▶ [PROMPT]:
Without the pictures, write out every entry that follows exactly.
BEGIN PROVIDED INFORMATION
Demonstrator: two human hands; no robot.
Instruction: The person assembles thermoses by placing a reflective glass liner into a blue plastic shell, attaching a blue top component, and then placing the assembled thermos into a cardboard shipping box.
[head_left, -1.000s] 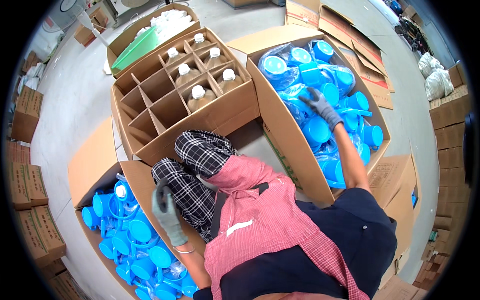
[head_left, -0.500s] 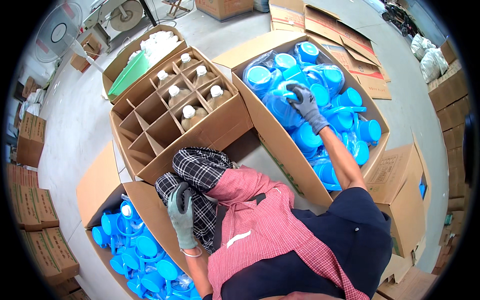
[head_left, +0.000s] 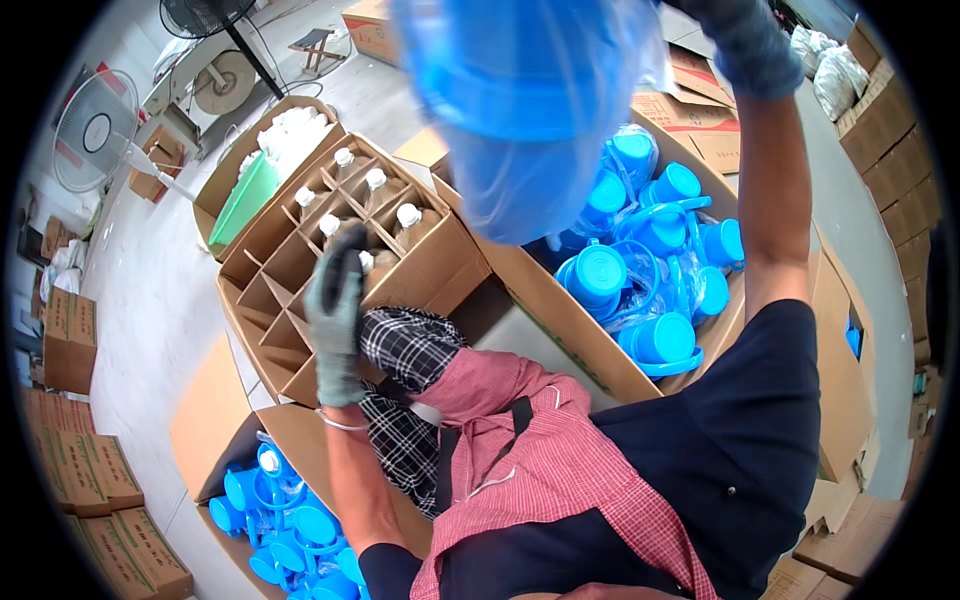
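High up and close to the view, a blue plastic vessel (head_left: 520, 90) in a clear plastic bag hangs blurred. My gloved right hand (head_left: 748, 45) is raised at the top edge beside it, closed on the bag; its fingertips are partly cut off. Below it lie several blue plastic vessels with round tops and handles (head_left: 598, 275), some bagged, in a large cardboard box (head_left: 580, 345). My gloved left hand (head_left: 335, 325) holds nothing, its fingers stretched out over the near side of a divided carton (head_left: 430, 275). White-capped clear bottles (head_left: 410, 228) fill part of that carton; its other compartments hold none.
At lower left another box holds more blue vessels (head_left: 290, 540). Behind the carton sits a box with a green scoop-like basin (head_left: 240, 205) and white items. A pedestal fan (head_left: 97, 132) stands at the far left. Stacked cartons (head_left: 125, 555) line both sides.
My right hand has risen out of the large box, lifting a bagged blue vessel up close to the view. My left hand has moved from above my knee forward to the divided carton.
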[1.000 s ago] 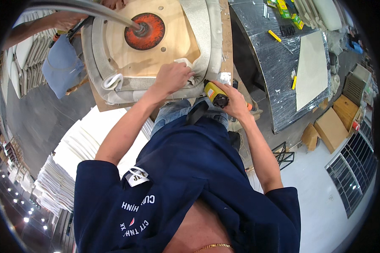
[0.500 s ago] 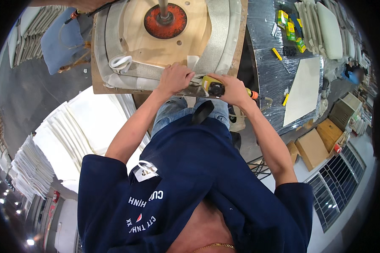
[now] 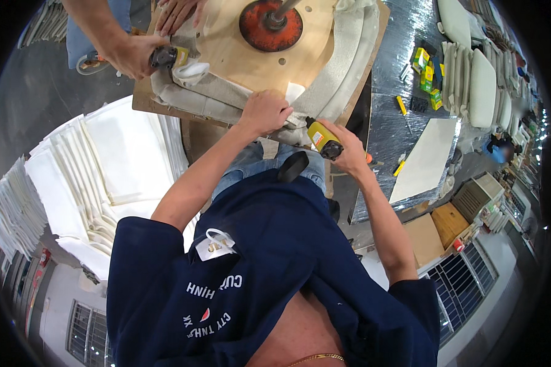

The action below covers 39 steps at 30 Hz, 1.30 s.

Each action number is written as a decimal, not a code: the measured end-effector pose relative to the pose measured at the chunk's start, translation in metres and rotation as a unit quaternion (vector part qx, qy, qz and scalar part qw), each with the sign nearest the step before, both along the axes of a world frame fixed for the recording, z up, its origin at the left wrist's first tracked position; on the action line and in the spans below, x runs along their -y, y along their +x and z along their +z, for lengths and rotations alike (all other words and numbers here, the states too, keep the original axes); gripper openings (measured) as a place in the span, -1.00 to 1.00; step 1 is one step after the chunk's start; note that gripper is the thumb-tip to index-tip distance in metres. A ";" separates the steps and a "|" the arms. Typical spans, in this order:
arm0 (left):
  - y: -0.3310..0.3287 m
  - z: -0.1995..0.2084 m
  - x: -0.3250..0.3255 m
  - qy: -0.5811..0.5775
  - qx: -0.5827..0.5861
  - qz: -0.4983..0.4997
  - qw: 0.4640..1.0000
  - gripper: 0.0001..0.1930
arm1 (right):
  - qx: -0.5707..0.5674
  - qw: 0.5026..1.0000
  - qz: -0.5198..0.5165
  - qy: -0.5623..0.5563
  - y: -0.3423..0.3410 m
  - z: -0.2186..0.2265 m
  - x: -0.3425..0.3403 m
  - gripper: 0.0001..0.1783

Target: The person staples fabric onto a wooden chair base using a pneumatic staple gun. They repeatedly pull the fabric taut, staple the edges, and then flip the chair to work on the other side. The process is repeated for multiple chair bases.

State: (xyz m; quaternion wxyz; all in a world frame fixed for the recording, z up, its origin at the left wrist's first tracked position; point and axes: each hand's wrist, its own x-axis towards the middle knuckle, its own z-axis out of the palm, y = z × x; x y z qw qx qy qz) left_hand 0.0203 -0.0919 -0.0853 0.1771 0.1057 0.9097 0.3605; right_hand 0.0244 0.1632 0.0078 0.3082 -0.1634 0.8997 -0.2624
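Observation:
My right hand grips a yellow and black pneumatic staple gun, its nose angled at the near edge of an upholstered seat. With closed fingers my left hand pinches the seat's grey fabric at that edge, left of the gun's nose. The fabric is wrapped over the rim of a light plywood panel. An orange-red round disc on a metal rod rests on the panel. A co-worker's hand holds another yellow staple gun at the seat's left corner; their other hand lies on the fabric.
White padded pieces are stacked at my left. To the right, a plastic-wrapped table carries green-yellow boxes, yellow markers, a cream panel and stacked cushions. Cardboard lies beyond it.
My staple gun has turned and tilted, with its nose now pointing up-left. The co-worker's hands and staple gun have come in at the seat's left corner. The whole view has shifted.

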 end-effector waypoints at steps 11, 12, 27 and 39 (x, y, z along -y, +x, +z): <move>0.009 0.001 -0.008 -0.020 -0.008 0.035 0.999 -0.70 | -0.002 0.989 0.112 0.096 -0.032 0.002 0.017 -0.14; 0.013 0.001 -0.009 -0.014 -0.015 0.053 0.998 -0.69 | 0.000 0.991 0.109 0.078 -0.033 0.001 0.009 -0.14; 0.012 0.006 -0.016 -0.059 -0.090 0.021 0.994 -0.72 | -0.017 0.995 0.071 0.072 -0.033 -0.004 -0.015 -0.21; -0.015 0.005 -0.034 -0.055 -0.107 -0.049 0.992 -0.80 | -0.019 0.999 0.019 -0.024 -0.042 -0.011 -0.033 -0.27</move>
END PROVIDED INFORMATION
▶ [SOLUTION BELOW]:
Demonstrator: two human hands; no robot.
Instruction: The person assembles thermoses by placing a reflective glass liner into a blue plastic shell, attaching a blue top component, and then placing the assembled thermos into a cardboard shipping box.
[head_left, -1.000s] 
[head_left, -0.500s] 
[head_left, +0.000s] 
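High up and close to the view, a blue plastic vessel (head_left: 520, 90) in a clear plastic bag hangs blurred. My gloved right hand (head_left: 748, 45) is raised at the top edge beside it, closed on the bag; its fingertips are partly cut off. Below it lie several blue plastic vessels with round tops and handles (head_left: 598, 275), some bagged, in a large cardboard box (head_left: 580, 345). My gloved left hand (head_left: 335, 325) holds nothing, its fingers stretched out over the near side of a divided carton (head_left: 430, 275). White-capped clear bottles (head_left: 410, 228) fill part of that carton; its other compartments hold none.
At lower left another box holds more blue vessels (head_left: 290, 540). Behind the carton sits a box with a green scoop-like basin (head_left: 240, 205) and white items. A pedestal fan (head_left: 97, 132) stands at the far left. Stacked cartons (head_left: 125, 555) line both sides.
My right hand has risen out of the large box, lifting a bagged blue vessel up close to the view. My left hand has moved from above my knee forward to the divided carton.
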[1.000 s ago] 
[0.500 s ago] 
[now] 

The action below covers 39 steps at 30 Hz, 1.30 s.

Each action number is written as a decimal, not a code: the measured end-effector pose relative to the pose measured at the chunk's start, translation in metres and rotation as a unit quaternion (vector part qx, qy, qz and scalar part qw), each with the sign nearest the step before, both along the axes of a world frame fixed for the recording, z up, its origin at the left wrist's first tracked position; on the action line and in the spans below, x runs along their -y, y along their +x and z along their +z, for lengths and rotations alike (all other words and numbers here, the states too, keep the original axes); gripper openings (measured) as a place in the span, -1.00 to 1.00; step 1 is one step after the chunk's start; note that gripper is the thumb-tip to index-tip distance in metres. A ";" separates the steps and a "|" the arms. Typical spans, in this order:
arm0 (left):
  - y: -0.3310..0.3287 m
  - z: -0.1995..0.2084 m
  - x: -0.3250..0.3255 m
  - qy: -0.5811..0.5775
  - qx: -0.5827..0.5861
  - qz: -0.4983..0.4997
  - qw: 0.4640..1.0000
  - gripper: 0.0001..0.1930
arm1 (right):
  - qx: -0.5707..0.5674
  - qw: 0.5026..1.0000
  - qz: -0.5198..0.5165
  - qy: -0.5623..0.5563
  - y: -0.3423..0.3410 m
  - z: -0.2186..0.2265 m
  - x: -0.3425..0.3403 m
  - gripper: 0.0001..0.1783

Target: The person staples fabric onto a wooden chair base using a pneumatic staple gun. They repeatedly pull the fabric taut, staple the edges, and then flip the chair to work on the other side. The process is repeated for multiple chair bases.

State: (xyz m; quaternion wxyz; all in a world frame fixed for the recording, z up, its origin at the left wrist's first tracked position; point and axes: each hand's wrist, its own x-axis towards the middle knuckle, its own z-axis out of the palm, y = z × x; x y z qw qx qy qz) left_hand 0.0203 -0.0919 -0.0853 0.1771 0.1057 0.9097 0.3605; right_hand 0.0244 0.1632 0.0078 0.3082 -0.1634 0.8997 -0.2624
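Observation:
My right hand grips a yellow and black pneumatic staple gun, its nose angled at the near edge of an upholstered seat. With closed fingers my left hand pinches the seat's grey fabric at that edge, left of the gun's nose. The fabric is wrapped over the rim of a light plywood panel. An orange-red round disc on a metal rod rests on the panel. A co-worker's hand holds another yellow staple gun at the seat's left corner; their other hand lies on the fabric.
White padded pieces are stacked at my left. To the right, a plastic-wrapped table carries green-yellow boxes, yellow markers, a cream panel and stacked cushions. Cardboard lies beyond it.
My staple gun has turned and tilted, with its nose now pointing up-left. The co-worker's hands and staple gun have come in at the seat's left corner. The whole view has shifted.
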
 end-effector waypoints at steps 11, 12, 27 and 39 (x, y, z along -y, +x, +z): <move>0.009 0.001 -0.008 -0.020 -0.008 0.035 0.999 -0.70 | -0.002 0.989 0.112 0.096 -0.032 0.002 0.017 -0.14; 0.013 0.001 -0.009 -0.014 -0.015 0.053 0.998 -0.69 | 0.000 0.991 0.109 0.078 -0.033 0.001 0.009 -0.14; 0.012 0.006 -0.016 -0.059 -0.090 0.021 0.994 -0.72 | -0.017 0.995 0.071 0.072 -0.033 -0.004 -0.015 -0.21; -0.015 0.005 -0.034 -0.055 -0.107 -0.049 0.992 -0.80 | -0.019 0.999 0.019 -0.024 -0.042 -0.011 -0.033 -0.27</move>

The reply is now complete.